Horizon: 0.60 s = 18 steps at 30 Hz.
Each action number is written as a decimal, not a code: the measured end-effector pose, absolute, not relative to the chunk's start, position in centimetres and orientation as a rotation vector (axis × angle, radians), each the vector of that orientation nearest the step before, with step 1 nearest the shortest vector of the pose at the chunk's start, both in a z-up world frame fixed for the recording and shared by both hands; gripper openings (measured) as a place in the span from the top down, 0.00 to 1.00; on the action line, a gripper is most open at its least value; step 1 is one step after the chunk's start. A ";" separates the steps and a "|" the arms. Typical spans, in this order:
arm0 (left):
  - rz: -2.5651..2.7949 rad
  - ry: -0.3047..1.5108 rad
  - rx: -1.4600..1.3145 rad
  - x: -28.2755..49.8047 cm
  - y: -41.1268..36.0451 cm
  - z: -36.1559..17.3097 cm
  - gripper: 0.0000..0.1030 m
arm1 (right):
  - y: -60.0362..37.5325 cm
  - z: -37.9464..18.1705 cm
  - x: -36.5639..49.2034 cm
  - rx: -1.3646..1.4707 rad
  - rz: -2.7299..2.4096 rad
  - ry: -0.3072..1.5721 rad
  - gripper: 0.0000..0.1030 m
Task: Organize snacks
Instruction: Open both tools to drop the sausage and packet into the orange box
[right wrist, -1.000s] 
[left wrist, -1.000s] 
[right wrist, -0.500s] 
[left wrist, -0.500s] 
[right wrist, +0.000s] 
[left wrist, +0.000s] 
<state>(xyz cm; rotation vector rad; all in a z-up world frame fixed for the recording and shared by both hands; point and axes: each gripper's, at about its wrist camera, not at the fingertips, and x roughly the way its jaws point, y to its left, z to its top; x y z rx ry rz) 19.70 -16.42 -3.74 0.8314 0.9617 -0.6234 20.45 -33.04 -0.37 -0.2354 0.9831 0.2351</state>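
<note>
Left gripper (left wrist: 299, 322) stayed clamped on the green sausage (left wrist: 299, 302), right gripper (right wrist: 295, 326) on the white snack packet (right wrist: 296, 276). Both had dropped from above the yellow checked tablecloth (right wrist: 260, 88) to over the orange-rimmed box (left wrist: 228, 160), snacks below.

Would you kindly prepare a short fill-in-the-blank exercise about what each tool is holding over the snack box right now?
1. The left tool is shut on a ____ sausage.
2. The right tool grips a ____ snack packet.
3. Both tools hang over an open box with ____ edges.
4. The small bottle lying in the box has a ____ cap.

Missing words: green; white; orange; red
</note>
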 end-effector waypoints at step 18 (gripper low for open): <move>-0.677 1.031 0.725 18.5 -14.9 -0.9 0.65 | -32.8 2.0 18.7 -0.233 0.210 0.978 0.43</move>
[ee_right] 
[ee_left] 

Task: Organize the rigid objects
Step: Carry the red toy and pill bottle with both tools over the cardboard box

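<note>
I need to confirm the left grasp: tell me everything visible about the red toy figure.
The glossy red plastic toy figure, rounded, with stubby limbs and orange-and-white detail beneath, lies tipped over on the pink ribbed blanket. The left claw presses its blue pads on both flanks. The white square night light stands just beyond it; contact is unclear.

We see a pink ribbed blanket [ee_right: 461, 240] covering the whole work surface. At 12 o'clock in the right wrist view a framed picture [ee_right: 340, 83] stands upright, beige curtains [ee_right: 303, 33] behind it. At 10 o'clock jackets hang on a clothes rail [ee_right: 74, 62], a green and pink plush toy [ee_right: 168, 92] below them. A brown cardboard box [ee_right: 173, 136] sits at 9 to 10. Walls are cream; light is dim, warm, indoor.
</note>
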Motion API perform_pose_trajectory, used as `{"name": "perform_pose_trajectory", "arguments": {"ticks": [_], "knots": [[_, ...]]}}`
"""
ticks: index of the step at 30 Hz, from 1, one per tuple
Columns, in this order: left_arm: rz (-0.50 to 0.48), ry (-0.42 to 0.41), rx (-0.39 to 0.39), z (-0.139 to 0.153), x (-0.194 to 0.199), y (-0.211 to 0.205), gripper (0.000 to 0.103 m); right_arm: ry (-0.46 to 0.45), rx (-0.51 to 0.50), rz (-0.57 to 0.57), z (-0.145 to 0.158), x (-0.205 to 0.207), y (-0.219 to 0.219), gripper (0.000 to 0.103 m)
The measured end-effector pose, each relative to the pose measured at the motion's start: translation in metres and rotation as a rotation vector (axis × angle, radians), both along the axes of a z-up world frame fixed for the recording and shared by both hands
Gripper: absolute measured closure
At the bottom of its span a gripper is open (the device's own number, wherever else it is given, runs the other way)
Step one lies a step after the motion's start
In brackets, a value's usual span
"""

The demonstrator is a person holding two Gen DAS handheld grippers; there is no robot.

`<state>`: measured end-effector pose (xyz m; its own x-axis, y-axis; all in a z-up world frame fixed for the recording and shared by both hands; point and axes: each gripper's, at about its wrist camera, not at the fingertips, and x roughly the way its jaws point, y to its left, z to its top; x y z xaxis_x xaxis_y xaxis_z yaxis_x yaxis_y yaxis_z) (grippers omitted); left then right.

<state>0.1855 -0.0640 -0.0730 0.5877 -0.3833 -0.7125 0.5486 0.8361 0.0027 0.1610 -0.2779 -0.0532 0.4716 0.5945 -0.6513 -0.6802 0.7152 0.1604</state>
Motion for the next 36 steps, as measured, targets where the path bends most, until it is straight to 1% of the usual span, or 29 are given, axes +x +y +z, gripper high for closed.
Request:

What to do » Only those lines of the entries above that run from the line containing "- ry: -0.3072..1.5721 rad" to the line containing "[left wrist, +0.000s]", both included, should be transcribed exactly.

Exercise solution »
  - ry: -0.3072..1.5721 rad
  - gripper: 0.0000..0.1030 m
Task: Organize snacks
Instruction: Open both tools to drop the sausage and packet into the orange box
[right wrist, -1.000s] 
[left wrist, -1.000s] 
[right wrist, -0.500s] 
[left wrist, -0.500s] 
[right wrist, +0.000s] 
[left wrist, +0.000s] 

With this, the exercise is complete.